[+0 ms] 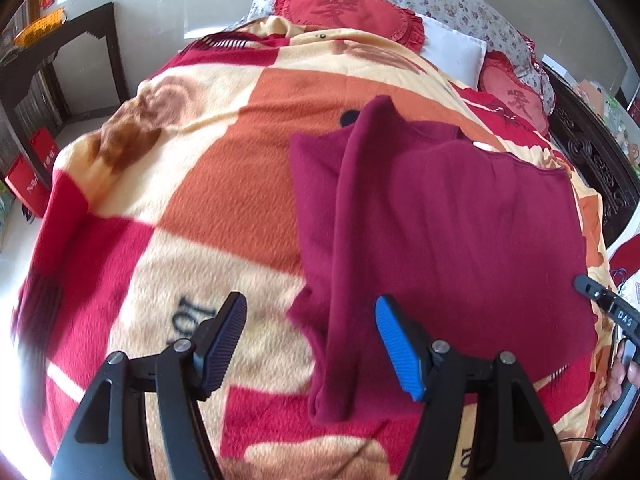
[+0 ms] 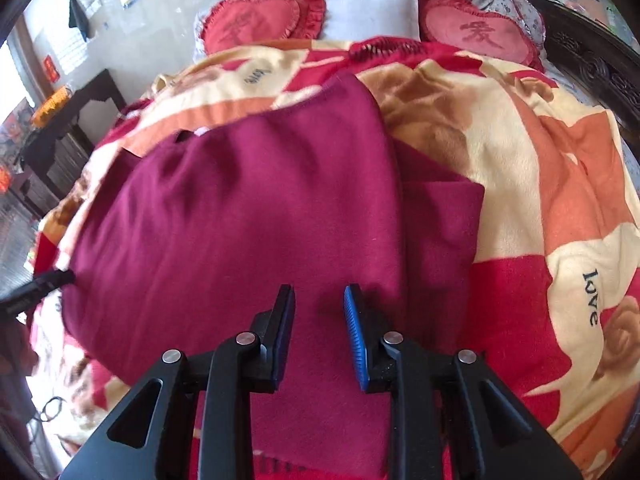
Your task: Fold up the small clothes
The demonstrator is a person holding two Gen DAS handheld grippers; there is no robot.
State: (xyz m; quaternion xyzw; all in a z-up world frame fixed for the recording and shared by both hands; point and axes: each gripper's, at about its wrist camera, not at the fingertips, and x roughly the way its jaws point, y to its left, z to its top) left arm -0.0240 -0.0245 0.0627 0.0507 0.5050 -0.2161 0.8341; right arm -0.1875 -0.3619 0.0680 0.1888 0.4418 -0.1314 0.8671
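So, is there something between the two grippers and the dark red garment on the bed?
Nothing visible. The left gripper and the right gripper are both open just above the maroon garment, which lies alone on the blanket, sleeves folded in.

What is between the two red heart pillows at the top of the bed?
A white pillow lies between the two red heart pillows, clearest in the right wrist view.

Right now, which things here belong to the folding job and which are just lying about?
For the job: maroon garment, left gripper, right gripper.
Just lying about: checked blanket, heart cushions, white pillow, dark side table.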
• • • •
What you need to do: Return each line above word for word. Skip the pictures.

Answer section:
[+0 ms] 
[+0 ms] 
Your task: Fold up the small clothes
The demonstrator is a person holding two Gen DAS handheld grippers; there is no robot.
State: (xyz m; quaternion xyzw; all in a z-up world frame fixed for the recording and shared by both hands; point and axes: each gripper's, at about its wrist camera, not at the fingertips, and x roughly the way its jaws point, y to its left, z to its top) left arm -0.0240 -0.0245 0.0627 0.0507 0.5050 -0.2161 0.8341; right arm -0.1875 -0.3619 0.0680 0.1888 0.4418 -0.1314 0.8671
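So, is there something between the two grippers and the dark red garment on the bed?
Nothing visible. The left gripper and the right gripper are both open just above the maroon garment, which lies alone on the blanket, sleeves folded in.

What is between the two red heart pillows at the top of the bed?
A white pillow lies between the two red heart pillows, clearest in the right wrist view.

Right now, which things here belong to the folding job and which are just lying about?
For the job: maroon garment, left gripper, right gripper.
Just lying about: checked blanket, heart cushions, white pillow, dark side table.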

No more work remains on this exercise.